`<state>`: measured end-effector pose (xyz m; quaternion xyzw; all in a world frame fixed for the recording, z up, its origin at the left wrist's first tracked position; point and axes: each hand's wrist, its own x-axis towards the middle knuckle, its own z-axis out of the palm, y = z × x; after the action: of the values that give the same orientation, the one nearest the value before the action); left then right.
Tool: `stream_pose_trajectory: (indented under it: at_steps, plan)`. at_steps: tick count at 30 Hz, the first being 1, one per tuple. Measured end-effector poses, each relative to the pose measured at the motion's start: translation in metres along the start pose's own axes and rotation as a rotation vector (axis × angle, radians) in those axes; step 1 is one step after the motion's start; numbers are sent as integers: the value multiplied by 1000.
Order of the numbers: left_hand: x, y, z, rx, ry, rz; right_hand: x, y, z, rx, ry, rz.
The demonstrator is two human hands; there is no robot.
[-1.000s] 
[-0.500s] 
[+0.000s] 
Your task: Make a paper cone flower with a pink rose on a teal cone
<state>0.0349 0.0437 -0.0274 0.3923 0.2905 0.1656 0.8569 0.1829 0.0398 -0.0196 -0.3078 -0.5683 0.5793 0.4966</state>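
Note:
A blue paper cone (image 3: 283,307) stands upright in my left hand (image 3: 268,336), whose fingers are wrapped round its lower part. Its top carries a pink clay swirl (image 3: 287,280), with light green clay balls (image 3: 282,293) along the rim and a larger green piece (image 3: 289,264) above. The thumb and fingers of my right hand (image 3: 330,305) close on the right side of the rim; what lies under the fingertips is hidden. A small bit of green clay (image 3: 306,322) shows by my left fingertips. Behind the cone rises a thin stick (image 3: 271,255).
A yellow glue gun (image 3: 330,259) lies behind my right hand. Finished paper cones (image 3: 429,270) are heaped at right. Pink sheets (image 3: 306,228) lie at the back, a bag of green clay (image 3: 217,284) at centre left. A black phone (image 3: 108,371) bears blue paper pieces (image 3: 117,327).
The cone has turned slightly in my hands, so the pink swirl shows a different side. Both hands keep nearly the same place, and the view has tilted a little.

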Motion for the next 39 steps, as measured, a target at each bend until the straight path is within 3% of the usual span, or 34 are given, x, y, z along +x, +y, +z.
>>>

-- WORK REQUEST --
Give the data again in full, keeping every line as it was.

-- EXERCISE SOLUTION --
`<state>`: measured end-effector pose (xyz m; quaternion xyzw; all in a world frame fixed for the recording, z up, its origin at the left wrist's first tracked position; point and axes: each hand's wrist, its own x-axis towards the middle knuckle, its own z-axis out of the palm, y = z × x; after the action: of the values that give the same orientation, the one nearest the value before the action); left then right.
Tool: `stream_pose_trajectory: (indented under it: at_steps, plan)`. at_steps: tick count at 30 Hz, the first being 1, one per tuple. Measured end-effector poses, each relative to the pose measured at the motion's start: translation in metres along the start pose's own axes and rotation as a rotation vector (axis × angle, radians) in those axes; step 1 is one step after the motion's start; numbers are sent as integers: the value multiplied by 1000.
Order of the numbers: left_hand: x, y, z, rx, ry, rz; right_hand: x, y, z, rx, ry, rz.
The demonstrator is two human hands; there is no robot.
[-1.000s] 
[-0.500s] 
[+0.000s] 
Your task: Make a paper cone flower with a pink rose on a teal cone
<state>0.0349 0.0437 -0.0274 0.3923 0.2905 0.1656 0.8569 0.1829 0.0398 -0.0196 -0.3078 -0.5683 0.5793 0.4966</state>
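Note:
A blue paper cone (image 3: 283,307) stands upright in my left hand (image 3: 268,336), whose fingers are wrapped round its lower part. Its top carries a pink clay swirl (image 3: 287,280), with light green clay balls (image 3: 282,293) along the rim and a larger green piece (image 3: 289,264) above. The thumb and fingers of my right hand (image 3: 330,305) close on the right side of the rim; what lies under the fingertips is hidden. A small bit of green clay (image 3: 306,322) shows by my left fingertips. Behind the cone rises a thin stick (image 3: 271,255).
A yellow glue gun (image 3: 330,259) lies behind my right hand. Finished paper cones (image 3: 429,270) are heaped at right. Pink sheets (image 3: 306,228) lie at the back, a bag of green clay (image 3: 217,284) at centre left. A black phone (image 3: 108,371) bears blue paper pieces (image 3: 117,327).
The cone has turned slightly in my hands, so the pink swirl shows a different side. Both hands keep nearly the same place, and the view has tilted a little.
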
Motion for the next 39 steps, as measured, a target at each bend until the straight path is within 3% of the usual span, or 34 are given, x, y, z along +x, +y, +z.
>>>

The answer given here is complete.